What you need to do => Copy every record exactly, with nothing left out.
══════════
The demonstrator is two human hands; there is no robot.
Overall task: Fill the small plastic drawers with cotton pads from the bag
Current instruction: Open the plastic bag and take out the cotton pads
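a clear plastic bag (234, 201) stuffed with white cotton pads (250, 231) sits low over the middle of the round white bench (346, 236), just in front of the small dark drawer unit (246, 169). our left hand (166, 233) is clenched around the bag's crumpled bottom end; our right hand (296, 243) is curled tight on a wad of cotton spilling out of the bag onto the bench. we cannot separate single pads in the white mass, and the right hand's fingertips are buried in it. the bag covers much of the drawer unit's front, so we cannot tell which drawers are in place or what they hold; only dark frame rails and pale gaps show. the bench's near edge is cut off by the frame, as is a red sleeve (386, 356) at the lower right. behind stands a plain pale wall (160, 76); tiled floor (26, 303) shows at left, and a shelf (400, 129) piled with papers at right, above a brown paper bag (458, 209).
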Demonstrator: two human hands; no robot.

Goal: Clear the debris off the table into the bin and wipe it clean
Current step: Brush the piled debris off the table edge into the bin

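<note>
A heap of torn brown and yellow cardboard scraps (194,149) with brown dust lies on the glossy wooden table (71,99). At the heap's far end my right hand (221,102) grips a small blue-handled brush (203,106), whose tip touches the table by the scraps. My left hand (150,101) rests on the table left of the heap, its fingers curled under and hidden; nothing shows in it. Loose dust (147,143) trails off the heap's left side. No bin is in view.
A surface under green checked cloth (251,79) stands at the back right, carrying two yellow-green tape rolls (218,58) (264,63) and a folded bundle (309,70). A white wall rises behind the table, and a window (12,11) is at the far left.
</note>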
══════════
Result below =>
The demonstrator is two human hands; there is no robot.
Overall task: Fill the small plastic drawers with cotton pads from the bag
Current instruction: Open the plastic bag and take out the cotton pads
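a clear plastic bag (234, 201) stuffed with white cotton pads (250, 231) sits low over the middle of the round white bench (346, 236), just in front of the small dark drawer unit (246, 169). our left hand (166, 233) is clenched around the bag's crumpled bottom end; our right hand (296, 243) is curled tight on a wad of cotton spilling out of the bag onto the bench. we cannot separate single pads in the white mass, and the right hand's fingertips are buried in it. the bag covers much of the drawer unit's front, so we cannot tell which drawers are in place or what they hold; only dark frame rails and pale gaps show. the bench's near edge is cut off by the frame, as is a red sleeve (386, 356) at the lower right. behind stands a plain pale wall (160, 76); tiled floor (26, 303) shows at left, and a shelf (400, 129) piled with papers at right, above a brown paper bag (458, 209).
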Demonstrator: two human hands; no robot.

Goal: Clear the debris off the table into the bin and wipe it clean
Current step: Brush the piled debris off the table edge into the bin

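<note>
A heap of torn brown and yellow cardboard scraps (194,149) with brown dust lies on the glossy wooden table (71,99). At the heap's far end my right hand (221,102) grips a small blue-handled brush (203,106), whose tip touches the table by the scraps. My left hand (150,101) rests on the table left of the heap, its fingers curled under and hidden; nothing shows in it. Loose dust (147,143) trails off the heap's left side. No bin is in view.
A surface under green checked cloth (251,79) stands at the back right, carrying two yellow-green tape rolls (218,58) (264,63) and a folded bundle (309,70). A white wall rises behind the table, and a window (12,11) is at the far left.
</note>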

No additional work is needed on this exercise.